By MELINDA J. OVERSTREET
for Glasgow News 1
New trial dates have been set for a Barren County murder case.
James Edward Campbell, now 48, is accused of killing 35-year-old Roger Noland of Scottsville in February 2023.
The case had been scheduled for trial in September 2024 after an attempt at mediation was unsuccessful, but those dates were cancelled after a gun was found a year after the alleged crime occurred, and it became clear that analysis of the weapon would not be finished in time. This gun in question is different from the one believed to have been used to shoot Noland, which had already been in evidence. The weapon found in mid-March 2025 was in the general vicinity of where the shooting took place but at the opposite end of the parking lot under a storage shed, prosecutors have told Glasgow News 1.

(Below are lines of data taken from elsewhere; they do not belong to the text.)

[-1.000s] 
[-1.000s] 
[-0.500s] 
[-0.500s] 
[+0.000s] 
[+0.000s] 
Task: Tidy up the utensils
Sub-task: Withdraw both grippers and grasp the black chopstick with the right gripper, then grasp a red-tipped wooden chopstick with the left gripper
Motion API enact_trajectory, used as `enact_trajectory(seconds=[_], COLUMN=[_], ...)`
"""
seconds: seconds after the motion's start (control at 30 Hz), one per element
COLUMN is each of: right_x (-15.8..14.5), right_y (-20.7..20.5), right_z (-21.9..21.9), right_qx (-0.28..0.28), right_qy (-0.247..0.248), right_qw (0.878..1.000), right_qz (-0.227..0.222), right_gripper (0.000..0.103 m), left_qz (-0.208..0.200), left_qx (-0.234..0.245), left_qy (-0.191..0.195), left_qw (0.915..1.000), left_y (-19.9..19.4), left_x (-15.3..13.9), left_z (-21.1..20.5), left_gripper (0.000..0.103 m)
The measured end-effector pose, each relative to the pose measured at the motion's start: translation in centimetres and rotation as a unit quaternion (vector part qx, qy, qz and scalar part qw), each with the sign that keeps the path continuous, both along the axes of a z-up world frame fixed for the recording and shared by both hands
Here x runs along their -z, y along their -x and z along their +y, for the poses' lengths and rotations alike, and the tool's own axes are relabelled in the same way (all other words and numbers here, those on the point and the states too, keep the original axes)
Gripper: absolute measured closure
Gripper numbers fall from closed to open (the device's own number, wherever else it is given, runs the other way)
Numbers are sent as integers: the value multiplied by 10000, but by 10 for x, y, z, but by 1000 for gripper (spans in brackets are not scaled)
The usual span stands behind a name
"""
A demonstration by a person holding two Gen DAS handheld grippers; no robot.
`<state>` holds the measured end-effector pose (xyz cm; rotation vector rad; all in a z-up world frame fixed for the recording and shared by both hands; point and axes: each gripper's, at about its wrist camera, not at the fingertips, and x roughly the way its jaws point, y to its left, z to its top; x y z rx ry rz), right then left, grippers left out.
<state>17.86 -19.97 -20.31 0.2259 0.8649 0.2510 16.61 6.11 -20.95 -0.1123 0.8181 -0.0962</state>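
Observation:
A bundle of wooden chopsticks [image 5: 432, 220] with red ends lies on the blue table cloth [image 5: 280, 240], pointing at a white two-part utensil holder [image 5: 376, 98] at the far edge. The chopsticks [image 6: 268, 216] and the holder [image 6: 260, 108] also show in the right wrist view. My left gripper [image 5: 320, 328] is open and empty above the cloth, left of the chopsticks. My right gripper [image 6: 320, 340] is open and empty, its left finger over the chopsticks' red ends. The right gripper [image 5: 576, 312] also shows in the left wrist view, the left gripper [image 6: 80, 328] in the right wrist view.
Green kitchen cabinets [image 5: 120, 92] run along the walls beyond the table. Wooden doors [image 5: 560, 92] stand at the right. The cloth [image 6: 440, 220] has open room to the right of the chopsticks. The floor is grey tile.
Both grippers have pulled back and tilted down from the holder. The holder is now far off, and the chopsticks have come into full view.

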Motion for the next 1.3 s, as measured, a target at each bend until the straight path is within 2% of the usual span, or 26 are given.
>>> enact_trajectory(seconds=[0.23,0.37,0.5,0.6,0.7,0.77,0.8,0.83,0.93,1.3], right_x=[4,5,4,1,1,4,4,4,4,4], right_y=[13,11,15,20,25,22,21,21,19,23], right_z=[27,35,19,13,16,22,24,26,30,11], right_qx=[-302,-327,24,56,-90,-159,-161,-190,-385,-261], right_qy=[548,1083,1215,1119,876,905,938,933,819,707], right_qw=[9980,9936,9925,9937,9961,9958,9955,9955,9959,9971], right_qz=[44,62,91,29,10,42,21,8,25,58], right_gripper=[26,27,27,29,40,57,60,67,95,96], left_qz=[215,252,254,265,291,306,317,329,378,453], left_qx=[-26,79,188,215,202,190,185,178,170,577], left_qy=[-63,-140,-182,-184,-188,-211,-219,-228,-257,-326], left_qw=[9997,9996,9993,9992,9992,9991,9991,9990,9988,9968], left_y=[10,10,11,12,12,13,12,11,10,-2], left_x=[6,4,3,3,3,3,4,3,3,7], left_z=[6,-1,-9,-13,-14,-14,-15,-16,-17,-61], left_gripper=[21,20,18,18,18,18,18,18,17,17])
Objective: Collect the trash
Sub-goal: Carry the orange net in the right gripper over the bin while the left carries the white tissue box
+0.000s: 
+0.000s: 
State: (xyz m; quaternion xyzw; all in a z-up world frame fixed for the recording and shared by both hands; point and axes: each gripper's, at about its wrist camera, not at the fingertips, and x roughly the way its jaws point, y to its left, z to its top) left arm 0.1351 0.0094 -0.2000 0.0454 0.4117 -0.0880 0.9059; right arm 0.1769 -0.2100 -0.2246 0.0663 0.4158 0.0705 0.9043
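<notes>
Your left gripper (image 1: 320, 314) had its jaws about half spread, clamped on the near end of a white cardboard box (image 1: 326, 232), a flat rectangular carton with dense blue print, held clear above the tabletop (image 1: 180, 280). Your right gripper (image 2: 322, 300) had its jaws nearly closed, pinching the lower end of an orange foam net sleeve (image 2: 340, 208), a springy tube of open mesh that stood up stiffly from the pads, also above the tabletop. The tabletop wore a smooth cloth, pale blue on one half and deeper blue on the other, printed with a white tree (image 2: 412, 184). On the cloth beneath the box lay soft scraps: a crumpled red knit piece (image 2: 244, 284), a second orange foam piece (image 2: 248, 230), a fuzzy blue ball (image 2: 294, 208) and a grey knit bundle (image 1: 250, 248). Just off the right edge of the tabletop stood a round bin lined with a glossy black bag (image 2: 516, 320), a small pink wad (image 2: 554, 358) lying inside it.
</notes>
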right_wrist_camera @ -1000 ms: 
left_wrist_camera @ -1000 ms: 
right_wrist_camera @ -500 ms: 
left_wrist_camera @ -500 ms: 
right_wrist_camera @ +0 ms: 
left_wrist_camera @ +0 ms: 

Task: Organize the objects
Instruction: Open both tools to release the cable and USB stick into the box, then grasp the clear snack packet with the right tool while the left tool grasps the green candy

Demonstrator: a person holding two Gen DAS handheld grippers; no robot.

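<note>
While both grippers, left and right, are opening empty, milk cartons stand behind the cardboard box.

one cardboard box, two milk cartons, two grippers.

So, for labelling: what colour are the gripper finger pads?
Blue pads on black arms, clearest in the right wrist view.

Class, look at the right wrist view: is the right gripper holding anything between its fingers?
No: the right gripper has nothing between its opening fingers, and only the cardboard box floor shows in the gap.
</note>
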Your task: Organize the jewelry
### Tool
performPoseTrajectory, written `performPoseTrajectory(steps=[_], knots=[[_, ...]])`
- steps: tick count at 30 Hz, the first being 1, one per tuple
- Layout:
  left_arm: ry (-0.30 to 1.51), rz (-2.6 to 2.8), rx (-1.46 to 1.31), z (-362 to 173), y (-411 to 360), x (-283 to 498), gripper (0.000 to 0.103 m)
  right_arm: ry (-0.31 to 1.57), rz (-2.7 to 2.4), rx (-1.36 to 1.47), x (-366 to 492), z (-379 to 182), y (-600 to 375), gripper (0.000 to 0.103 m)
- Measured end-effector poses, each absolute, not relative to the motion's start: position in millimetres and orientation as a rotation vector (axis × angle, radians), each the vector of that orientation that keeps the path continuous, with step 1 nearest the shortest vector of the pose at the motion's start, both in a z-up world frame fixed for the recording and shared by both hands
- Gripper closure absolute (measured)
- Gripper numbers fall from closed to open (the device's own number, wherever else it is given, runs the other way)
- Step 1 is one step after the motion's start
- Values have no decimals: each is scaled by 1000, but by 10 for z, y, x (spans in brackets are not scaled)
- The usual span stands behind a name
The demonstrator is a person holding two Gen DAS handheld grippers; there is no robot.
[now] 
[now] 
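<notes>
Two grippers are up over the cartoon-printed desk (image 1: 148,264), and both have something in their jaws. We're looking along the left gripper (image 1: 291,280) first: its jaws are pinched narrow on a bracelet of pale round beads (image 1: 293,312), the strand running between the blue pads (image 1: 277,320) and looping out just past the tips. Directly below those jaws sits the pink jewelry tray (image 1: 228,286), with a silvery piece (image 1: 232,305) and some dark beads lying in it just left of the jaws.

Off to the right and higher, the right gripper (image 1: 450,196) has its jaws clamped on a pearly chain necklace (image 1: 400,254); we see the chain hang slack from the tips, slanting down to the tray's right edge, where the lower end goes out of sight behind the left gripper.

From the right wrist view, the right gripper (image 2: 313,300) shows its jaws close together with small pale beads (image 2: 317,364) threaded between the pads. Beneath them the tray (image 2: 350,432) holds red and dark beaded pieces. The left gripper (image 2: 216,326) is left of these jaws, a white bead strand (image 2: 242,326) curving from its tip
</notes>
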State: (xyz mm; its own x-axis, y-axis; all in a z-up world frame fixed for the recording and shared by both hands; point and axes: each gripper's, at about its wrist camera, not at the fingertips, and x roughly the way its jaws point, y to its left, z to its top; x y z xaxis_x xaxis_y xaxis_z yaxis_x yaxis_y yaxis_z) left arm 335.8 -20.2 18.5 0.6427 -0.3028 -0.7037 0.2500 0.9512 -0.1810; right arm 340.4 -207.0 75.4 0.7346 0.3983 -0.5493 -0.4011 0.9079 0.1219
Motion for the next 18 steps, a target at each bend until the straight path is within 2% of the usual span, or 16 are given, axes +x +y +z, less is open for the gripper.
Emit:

Noland was pronounced deceased at T.J. Samson Community Hospital after being transported there – less than a mile away from where the shooting occurred outside the apartment where Campbell was living – by ambulance.
Noland and his fiancee, Felicia Nelson, with whom Campbell has two children, had come to Glasgow to bring Campbell and Nelson’s children to visit with their father. Those children were inside the apartment, and Noland, Nelson and a male child were in a vehicle about to leave when a verbal dispute began that led to a confrontation outside the vehicle and, ultimately, Noland’s death. Campbell also faces two counts of wanton endangerment due to the proximity of Nelson and her son to the situation when the shooting took place.
According to previous court testimony, after Noland was injured, he returned to the vehicle and was throwing things.
In Barren Circuit Court on Monday, Assistant Commonwealth’s Attorney Resa Gardner told Circuit Judge John T. Alexander that reports have been received for DNA testing as well as the fingerprint results from the gun itself, but fingerprint analysis remains to be done on the magazine that was in the gun.
Campbell appeared to nod in the affirmative with his face showing a hint of relief as she was saying this.
Gardner said she expects the lab to tell them it will be another six months to a year for that result, but she was hoping to be able to get it sooner and would try to get it expedited.
Campbell dropped his head forward in apparent disappointment at the prospect of that timeframe.
Meanwhile, Gardner continued, she thought they were prepared to get new trial dates set. Alexander said having dates set may help with the expedition of the lab result.
Defense attorney Johnny Bell suggested January or February for the trial, and after further discussion among the judge and attorneys, Feb. 3-6 were the dates scheduled.
The next pretrial conference is set for Dec. 1.